Face à des chocs qui sont encore pour l’instant de nature conjoncturelle, il faut adopter des mesures conjoncturelles.
« La pire conséquence possible qui pourrait résulter de cette situation serait que l’on soit confronté à une véritable inflation, insiste Philippe Moati. Actuellement, on a des hausses de prix. La différence entre l’inflation et les hausses de prix limitées dues à des ajustements entre l’offre et la demande que l’on connaît jusqu’à présent, c’est la perte de valeur de la monnaie. On peut s’orienter vers une inflation, notamment si on déclenche cette fameuse boucle « salaires – prix ». On augmente les salaires pour permettre aux salariés de ne pas perdre du pouvoir d’achat. Ce faisant, on augmente les coûts des entreprises. Elles perdent en compétitivité sur les marchés internationaux. Et cela risque d’affecter la balance commerciale de la France, qui est déjà dans un état pitoyable… »
L’équilibre est fragile et la surenchère de propositions à laquelle peut donner lieu une campagne électorale n’est pas nécessairement propice à des projets raisonnables.
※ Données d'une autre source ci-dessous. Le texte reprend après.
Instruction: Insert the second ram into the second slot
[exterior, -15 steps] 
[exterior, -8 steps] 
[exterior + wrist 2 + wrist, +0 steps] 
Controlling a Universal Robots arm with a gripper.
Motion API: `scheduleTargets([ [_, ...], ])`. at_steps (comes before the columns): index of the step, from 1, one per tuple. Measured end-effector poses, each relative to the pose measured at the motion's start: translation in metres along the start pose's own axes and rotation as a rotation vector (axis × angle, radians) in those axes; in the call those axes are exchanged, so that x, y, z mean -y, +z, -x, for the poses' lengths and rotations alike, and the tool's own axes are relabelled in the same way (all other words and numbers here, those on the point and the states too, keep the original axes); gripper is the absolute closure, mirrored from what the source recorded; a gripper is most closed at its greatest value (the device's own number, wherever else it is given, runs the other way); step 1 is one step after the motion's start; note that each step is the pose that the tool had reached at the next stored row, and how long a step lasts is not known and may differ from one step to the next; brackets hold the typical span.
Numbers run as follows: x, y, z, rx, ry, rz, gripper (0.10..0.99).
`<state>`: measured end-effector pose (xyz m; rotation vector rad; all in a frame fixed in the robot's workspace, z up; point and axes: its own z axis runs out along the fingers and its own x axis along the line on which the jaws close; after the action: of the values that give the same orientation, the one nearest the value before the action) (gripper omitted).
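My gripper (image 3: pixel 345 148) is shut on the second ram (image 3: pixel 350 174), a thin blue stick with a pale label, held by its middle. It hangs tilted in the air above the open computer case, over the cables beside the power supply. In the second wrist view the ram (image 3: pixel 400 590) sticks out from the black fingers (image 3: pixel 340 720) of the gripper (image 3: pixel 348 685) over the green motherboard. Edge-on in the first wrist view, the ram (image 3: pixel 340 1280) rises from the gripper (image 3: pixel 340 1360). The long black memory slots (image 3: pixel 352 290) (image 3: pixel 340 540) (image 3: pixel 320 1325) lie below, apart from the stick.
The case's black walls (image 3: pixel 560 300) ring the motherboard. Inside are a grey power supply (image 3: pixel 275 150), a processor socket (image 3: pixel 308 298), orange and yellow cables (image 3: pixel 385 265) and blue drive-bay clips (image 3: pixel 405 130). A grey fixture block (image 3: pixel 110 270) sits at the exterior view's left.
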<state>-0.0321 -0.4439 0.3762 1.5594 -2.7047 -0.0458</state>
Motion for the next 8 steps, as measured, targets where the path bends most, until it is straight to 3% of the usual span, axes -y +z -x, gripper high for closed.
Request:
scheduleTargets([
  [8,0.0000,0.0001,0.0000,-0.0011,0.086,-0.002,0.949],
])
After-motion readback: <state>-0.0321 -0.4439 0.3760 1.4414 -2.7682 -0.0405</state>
Pourtant, le professeur d’économie de l’université de Paris n’ exclut pas que la conjoncture autorise une marge de manoeuvre sans provoquer un emballement inflationniste. « Le partage de la valeur ajoutée sur plusieurs décennies s’est fait plutôt en défaveur des salariés et les profits des entreprises, surtout les grandes, ont quand même été assez confortables. Il y a sans doute du grain à moudre pour augmenter les salaires. D’autant qu’avec la réduction du chômage et les remises en cause existentielles que la crise sanitaire a provoquées chez beaucoup d’actifs, on constate des pénuries de main-d’oeuvre. Dans ce cas de figure, si vous voulez recruter, il faut remonter les salaires. Des mécanismes de marché spontanés permettront donc peut-être de les augmenter, dans des conditions chirurgicales tandis que des mesures au bulldozer risquent, elles, d’avoir des conséquences inattendues », juge Philippe Moati. Entre les promesses mirifiques mais incertaines et la continuité de la gestion de crise, quel sera le choix d’une majorité d’électeurs?
(1) Une analyse macro et microéconomique du pouvoir d’achat des ménages en France, par Pierre Madec, Mathieu Plane et Raul Sampognaro, OFCE.